WHAT YOU NEED TO DO.
Beneath this line is the data. Output exactly the lines from the line with "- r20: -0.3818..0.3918" to the line with "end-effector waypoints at", both ends included, and nothing more.
(Beginning of ENTRIES SHOWN)
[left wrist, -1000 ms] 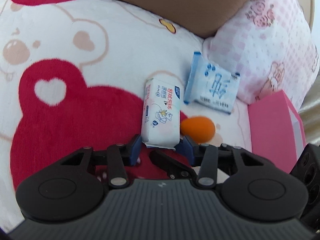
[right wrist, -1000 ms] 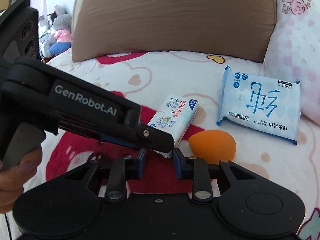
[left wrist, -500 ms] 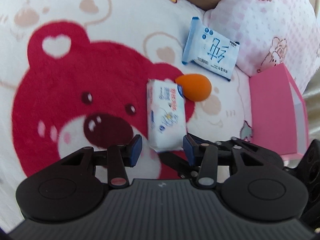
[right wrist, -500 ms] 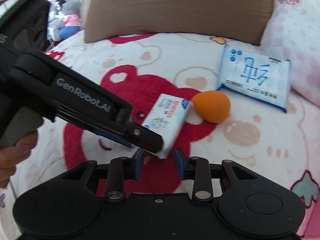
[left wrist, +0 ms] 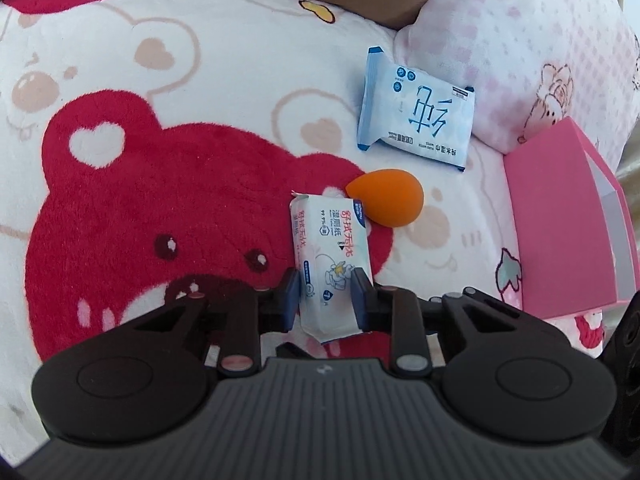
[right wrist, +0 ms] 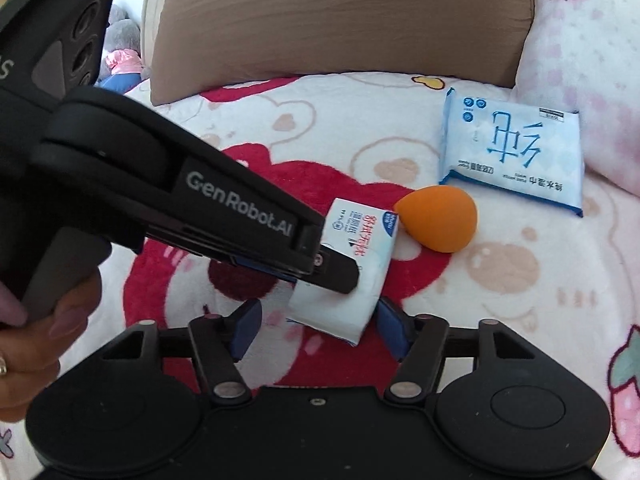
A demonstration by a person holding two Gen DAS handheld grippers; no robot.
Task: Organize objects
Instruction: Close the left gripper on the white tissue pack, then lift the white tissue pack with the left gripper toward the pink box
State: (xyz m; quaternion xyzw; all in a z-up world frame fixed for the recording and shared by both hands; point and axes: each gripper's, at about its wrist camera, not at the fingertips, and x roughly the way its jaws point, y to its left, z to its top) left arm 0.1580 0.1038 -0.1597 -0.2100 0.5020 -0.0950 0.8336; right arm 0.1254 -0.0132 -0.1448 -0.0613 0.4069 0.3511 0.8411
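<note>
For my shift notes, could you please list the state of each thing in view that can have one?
left gripper: jaws just closed, shut on the small tissue pack.
right gripper: jaws just opening, open, pack end between them.
small tissue pack: held, sealed.
blue wipes pack: lying flat, untouched.
orange sponge: lying on the blanket beside the tissue pack.
pink box: open side showing.

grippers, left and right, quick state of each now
Left gripper: shut on the small wipes pack.
Right gripper: open, its jaws just widened around that pack's near end, pads not pressing.
</note>
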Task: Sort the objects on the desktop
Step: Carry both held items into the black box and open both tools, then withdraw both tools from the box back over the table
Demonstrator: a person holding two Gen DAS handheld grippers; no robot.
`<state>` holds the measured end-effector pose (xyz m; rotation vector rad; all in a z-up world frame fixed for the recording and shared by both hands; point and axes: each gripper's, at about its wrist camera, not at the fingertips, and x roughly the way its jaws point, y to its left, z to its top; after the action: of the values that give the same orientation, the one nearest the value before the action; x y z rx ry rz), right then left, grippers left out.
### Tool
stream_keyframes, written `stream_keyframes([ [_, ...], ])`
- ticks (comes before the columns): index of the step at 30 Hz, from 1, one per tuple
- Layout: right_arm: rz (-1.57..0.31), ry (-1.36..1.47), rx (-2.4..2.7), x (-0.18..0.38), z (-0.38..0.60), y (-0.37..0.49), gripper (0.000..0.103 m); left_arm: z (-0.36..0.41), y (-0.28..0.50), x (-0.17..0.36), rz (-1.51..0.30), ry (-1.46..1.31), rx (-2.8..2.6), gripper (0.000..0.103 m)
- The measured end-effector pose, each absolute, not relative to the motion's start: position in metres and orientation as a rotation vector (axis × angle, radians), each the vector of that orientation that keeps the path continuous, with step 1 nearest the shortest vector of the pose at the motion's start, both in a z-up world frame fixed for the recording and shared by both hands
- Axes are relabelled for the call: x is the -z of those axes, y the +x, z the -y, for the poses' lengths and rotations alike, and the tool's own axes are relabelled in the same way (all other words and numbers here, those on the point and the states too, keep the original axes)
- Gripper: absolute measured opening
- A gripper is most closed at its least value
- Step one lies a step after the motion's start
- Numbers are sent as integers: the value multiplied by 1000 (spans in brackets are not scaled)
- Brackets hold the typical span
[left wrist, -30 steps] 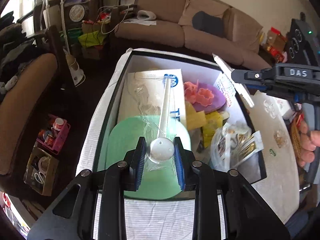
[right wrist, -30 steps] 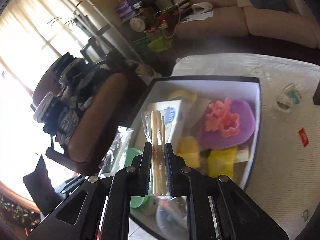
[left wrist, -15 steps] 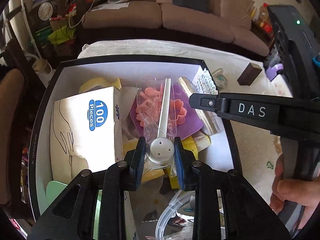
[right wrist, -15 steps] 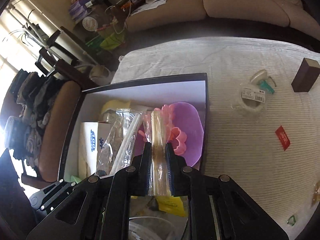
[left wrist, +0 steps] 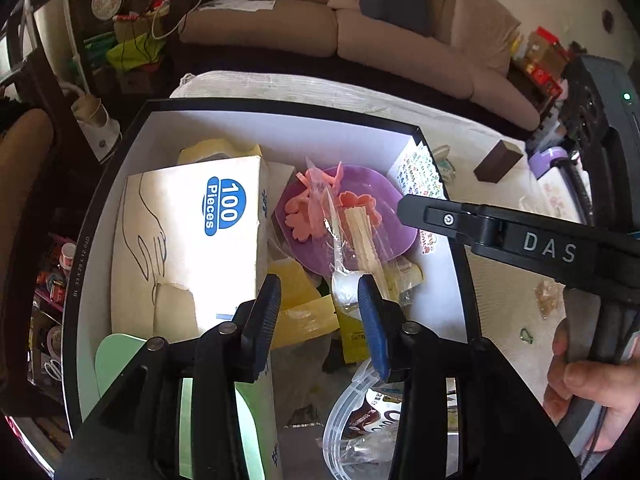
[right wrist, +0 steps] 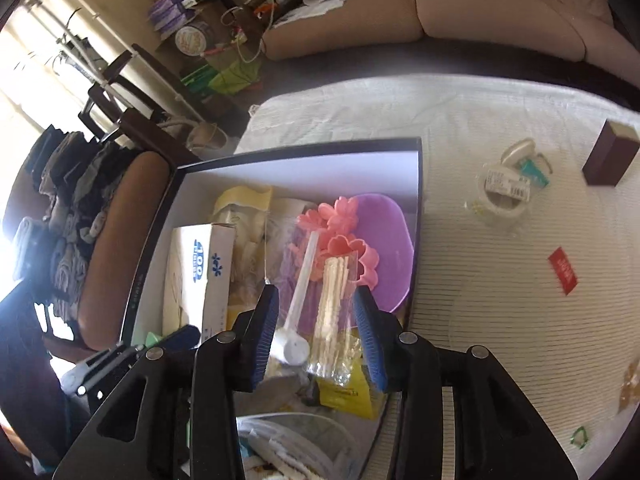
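My left gripper (left wrist: 319, 312) and right gripper (right wrist: 316, 334) both hang with jaws spread, holding nothing, over the box (right wrist: 304, 148). The wrapped spoon (right wrist: 301, 292) and stick packet (right wrist: 332, 312) lie inside, long axes running away from me. Loose items wait on the surface (right wrist: 500, 320), seemingly nearer my right.

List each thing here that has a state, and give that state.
left gripper: open, empty, over the box
right gripper: open, empty
box: lidless, full
wrapped spoon: lying in the box
wrapped sticks: lying in the box beside the spoon
tape roll: flat on the table, outside the box
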<state>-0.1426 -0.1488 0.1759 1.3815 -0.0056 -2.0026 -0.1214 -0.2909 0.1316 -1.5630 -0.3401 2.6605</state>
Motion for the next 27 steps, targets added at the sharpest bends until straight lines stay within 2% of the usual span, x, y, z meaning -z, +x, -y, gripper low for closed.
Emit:
stream_keyframes([
  [7,-101,1319,2018,-201,130,-122,46,284,-103,-148,262,-1562,-2711,46],
  [9,-102,1311,2020,-204,121,-117,47,277,-96,-152,223,-1557,-2724,56],
  [11,-99,1309,2021,-207,111,-112,48,269,-87,-158,134,-1548,-2786,79],
  [12,-103,1313,2017,-207,106,-111,49,265,-83,-160,76,-1542,-2829,85],
  [13,-106,1315,2017,-207,100,-109,50,261,-78,-162,36,-1538,-2857,98],
  [14,-101,1311,2017,-208,95,-107,56,259,-74,-164,22,-1537,-2867,103],
  [15,-91,1306,2016,-209,89,-105,73,257,-70,-165,27,-1540,-2868,103],
  [16,-82,1300,2024,-210,83,-101,85,256,-66,-166,38,-1549,-2871,103],
  [17,-82,1290,2046,-212,77,-98,103,255,-61,-168,50,-1545,-2879,103],
  [27,-181,1247,2121,-227,29,-56,103,239,-12,-195,79,-1509,-2934,103],
])
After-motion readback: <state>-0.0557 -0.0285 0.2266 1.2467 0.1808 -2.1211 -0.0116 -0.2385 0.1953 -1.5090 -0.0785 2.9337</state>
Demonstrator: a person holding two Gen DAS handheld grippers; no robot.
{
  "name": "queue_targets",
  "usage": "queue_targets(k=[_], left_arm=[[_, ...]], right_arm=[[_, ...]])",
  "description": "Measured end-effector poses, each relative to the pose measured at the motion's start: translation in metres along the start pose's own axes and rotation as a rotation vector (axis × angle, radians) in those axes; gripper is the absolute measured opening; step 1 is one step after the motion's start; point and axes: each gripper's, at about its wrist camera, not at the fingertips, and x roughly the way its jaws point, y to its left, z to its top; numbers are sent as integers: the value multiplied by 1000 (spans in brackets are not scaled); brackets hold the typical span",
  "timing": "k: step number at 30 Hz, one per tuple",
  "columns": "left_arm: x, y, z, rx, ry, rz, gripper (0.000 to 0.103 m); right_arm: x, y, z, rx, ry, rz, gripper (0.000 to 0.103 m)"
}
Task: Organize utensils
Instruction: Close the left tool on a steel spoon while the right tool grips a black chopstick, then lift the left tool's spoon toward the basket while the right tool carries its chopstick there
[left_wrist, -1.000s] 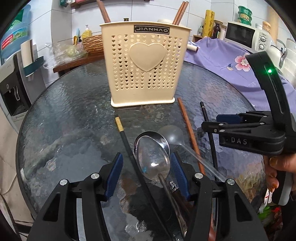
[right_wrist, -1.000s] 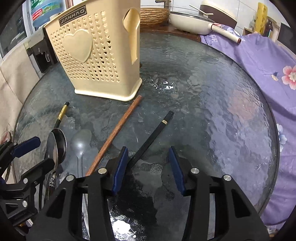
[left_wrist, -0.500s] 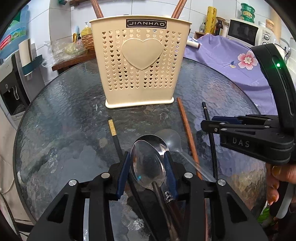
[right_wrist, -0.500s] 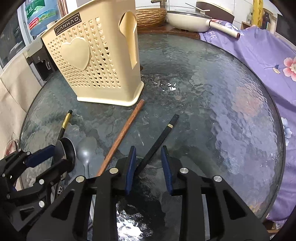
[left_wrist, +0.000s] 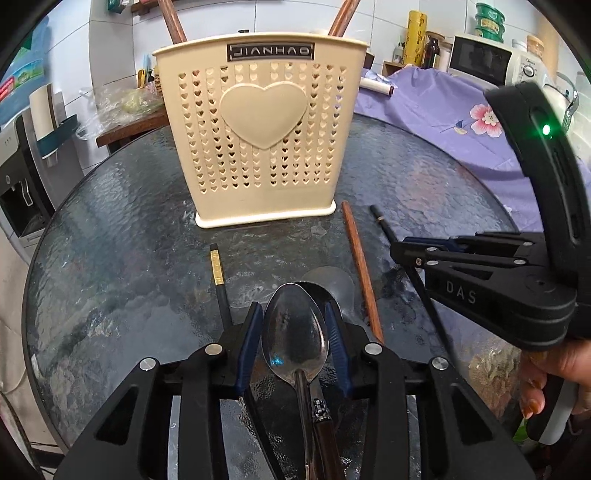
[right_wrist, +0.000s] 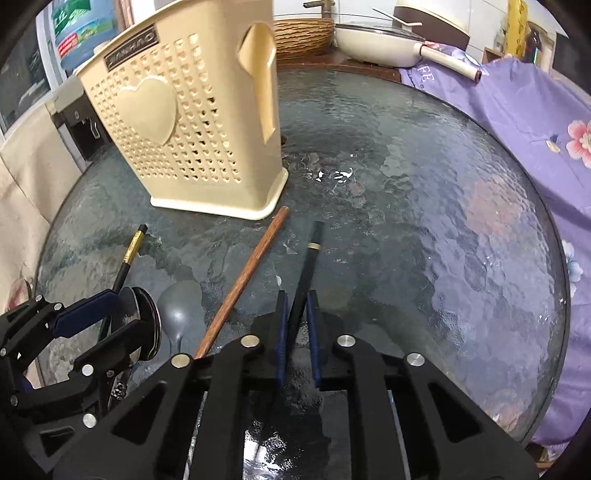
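Observation:
My left gripper (left_wrist: 294, 325) is shut on the bowl of a steel spoon (left_wrist: 293, 332) with a dark handle; a second steel spoon (left_wrist: 314, 290) lies under it. My right gripper (right_wrist: 295, 314) is shut on a black chopstick (right_wrist: 308, 254) with a gold band, lying on the glass table (right_wrist: 424, 221). A brown wooden chopstick (right_wrist: 247, 273) lies just left of it. Another black chopstick (left_wrist: 218, 273) with a gold band lies left of the spoons. A translucent spoon (right_wrist: 181, 306) lies between. The cream utensil holder (left_wrist: 264, 136) stands behind, with wooden sticks in it.
A purple flowered cloth (right_wrist: 535, 122) covers the surface to the right. A white pan (right_wrist: 380, 44) and a wicker basket (right_wrist: 303, 33) stand behind the table. A microwave (left_wrist: 484, 59) is at the far right, a water dispenser (left_wrist: 14, 184) at the left.
Both grippers went from open to shut: the left closed on the steel spoon's bowl, the right closed on the black chopstick. Both moved forward toward the holder.

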Motion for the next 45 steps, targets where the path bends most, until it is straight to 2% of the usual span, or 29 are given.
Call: queue_targets(k=[2, 3, 4, 7, 11, 12, 14, 15, 16, 22, 32, 36, 45], left_arm=[[-4, 2, 2, -1, -10, -4, 34], [-6, 2, 3, 0, -16, -6, 27], [-7, 2, 5, 6, -17, -6, 1], [-8, 5, 9, 7, -17, -21, 0], [-7, 8, 10, -3, -12, -19, 0], [-8, 9, 8, -10, -11, -21, 2], [-10, 9, 6, -10, -15, -13, 25], [-12, 8, 5, 1, -28, -7, 42], [-14, 6, 3, 14, -34, -4, 48], [-11, 0, -9, 71, -16, 38, 48], [0, -2, -8, 70, 23, 32, 48], [4, -3, -6, 67, 36, 30, 35], [0, -1, -2, 52, 23, 9, 35]], right_arm=[[0, -6, 1, 24, -3, 20, 8], [0, -8, 1, 32, -6, 28, 8], [1, -9, 2, 35, -7, 33, 8], [1, -12, 2, 57, -7, 70, 8], [2, -14, 4, 57, -7, 69, 8], [2, -14, 4, 56, -5, 69, 8], [2, -16, 4, 53, -7, 64, 8], [1, -15, 3, 48, -8, 61, 8], [0, -14, 1, 40, -9, 57, 8], [-5, -10, -6, 23, -10, 54, 8], [-7, -5, -9, 11, -13, 44, 8], [-7, -4, -9, 9, -13, 43, 8], [-7, -3, -8, 6, -13, 42, 8]])
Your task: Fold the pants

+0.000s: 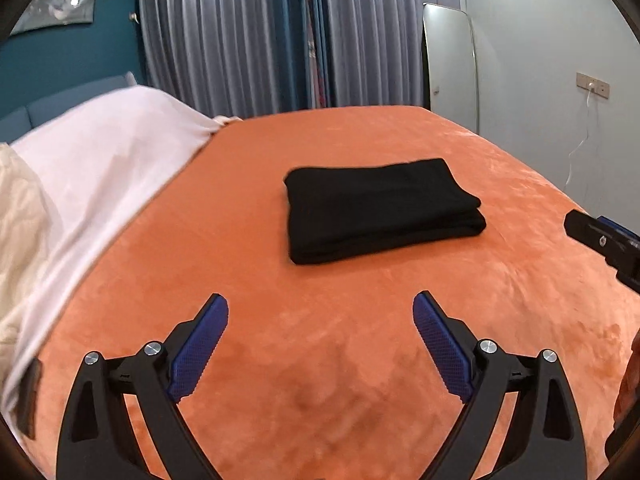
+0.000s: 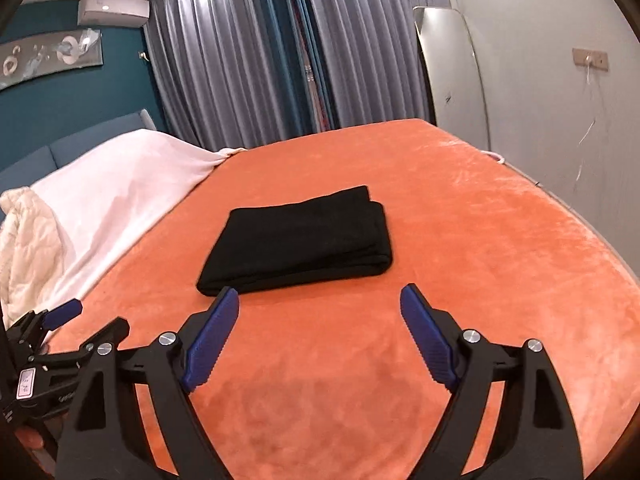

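Note:
The black pants point(image 1: 380, 210) lie folded into a compact rectangle on the orange blanket point(image 1: 320, 360), and in the right wrist view the same pants point(image 2: 298, 242) sit just beyond my fingertips. My left gripper point(image 1: 320, 308) hangs over bare blanket, short of the pants, open with nothing between its blue pads point(image 1: 200, 348). My right gripper point(image 2: 320, 300) is open too, empty, its left fingertip near the pants' front corner without a grip on it. Each gripper shows at the edge of the other's view: the right gripper point(image 1: 604, 240), the left gripper point(image 2: 64, 320).
A white sheet point(image 1: 100, 152) and a cream quilt point(image 1: 16, 220) cover the bed's left side. Grey curtains point(image 1: 240, 40) hang behind the bed, and a mirror point(image 1: 450, 60) leans on the right wall. A dark flat object point(image 1: 30, 396) lies at the left bed edge.

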Action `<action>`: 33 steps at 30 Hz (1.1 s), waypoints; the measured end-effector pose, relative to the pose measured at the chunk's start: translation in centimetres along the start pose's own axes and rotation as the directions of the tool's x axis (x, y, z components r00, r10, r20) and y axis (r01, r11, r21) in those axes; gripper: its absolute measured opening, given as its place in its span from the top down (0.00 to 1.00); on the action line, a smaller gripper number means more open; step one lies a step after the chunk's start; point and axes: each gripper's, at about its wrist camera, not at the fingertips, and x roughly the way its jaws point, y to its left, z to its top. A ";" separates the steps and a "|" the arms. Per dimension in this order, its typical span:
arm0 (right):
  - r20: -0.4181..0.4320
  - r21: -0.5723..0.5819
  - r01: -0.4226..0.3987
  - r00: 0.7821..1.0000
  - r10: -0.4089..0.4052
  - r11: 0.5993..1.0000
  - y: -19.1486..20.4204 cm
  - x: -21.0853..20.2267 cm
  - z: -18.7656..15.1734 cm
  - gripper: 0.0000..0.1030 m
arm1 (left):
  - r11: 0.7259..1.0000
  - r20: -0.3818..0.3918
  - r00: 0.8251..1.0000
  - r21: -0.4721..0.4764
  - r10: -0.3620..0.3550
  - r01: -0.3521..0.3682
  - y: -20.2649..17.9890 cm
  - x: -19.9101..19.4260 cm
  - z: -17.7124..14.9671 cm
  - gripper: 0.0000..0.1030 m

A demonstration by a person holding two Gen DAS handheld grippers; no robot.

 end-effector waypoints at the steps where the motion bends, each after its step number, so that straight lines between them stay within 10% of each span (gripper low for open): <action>1: 0.001 0.003 0.006 1.000 -0.006 1.000 -0.1 0.1 0.0 0.21 | 1.000 0.000 1.000 -0.014 0.009 -0.009 0.1 0.5 -0.3 0.11; 33: -0.055 -0.018 0.011 0.998 -0.012 1.000 0.2 3.2 -2.7 0.19 | 1.000 -0.046 0.999 0.011 0.015 -0.015 -0.4 4.0 -1.3 0.11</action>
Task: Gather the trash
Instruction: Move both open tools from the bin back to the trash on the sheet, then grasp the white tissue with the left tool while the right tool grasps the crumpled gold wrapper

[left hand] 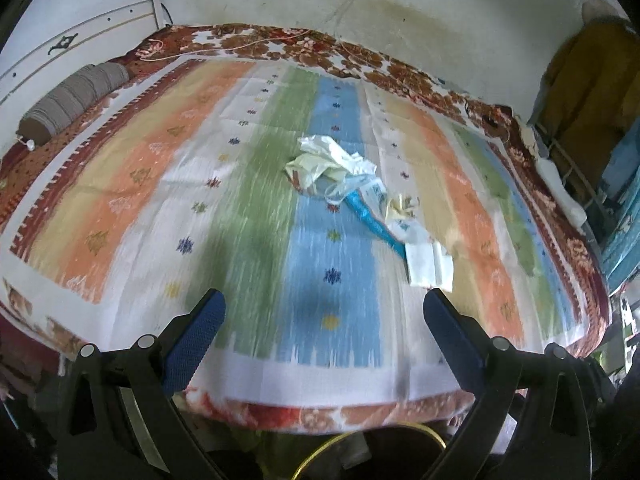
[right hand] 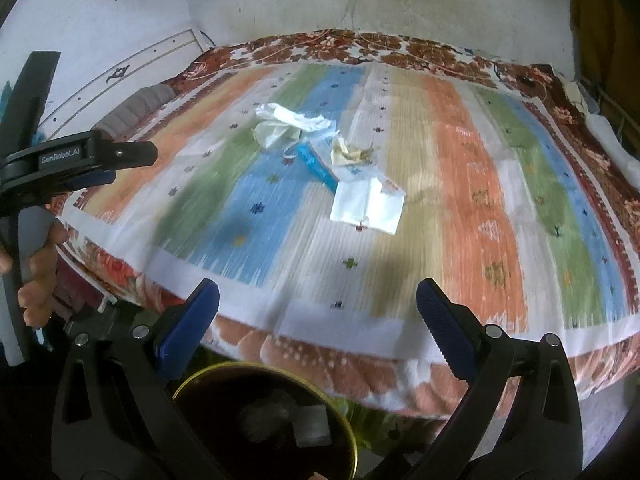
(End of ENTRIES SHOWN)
WORKED SOLUTION.
  - r20: -0.3818..0.3918
  - r00: 0.8251..1.0000
  - r21: -0.4721..0.4764
  - r10: -0.3620..0.3550
  - r01: -0.3521..0.3682
  - y: -20.2649..17.9890 cm
  - x: -19.9101..19.4260 cm
  - z: -17.7124..14.9671 cm
  - gripper: 0.0000..0.1030 m

A demonstration by a person holding two Gen DAS handheld grippers; no robot.

 end-effector waypoints at the steps where the motion bends, each after its step number, so that straight lines between them stay within 10% of each span (gripper low for open): <action>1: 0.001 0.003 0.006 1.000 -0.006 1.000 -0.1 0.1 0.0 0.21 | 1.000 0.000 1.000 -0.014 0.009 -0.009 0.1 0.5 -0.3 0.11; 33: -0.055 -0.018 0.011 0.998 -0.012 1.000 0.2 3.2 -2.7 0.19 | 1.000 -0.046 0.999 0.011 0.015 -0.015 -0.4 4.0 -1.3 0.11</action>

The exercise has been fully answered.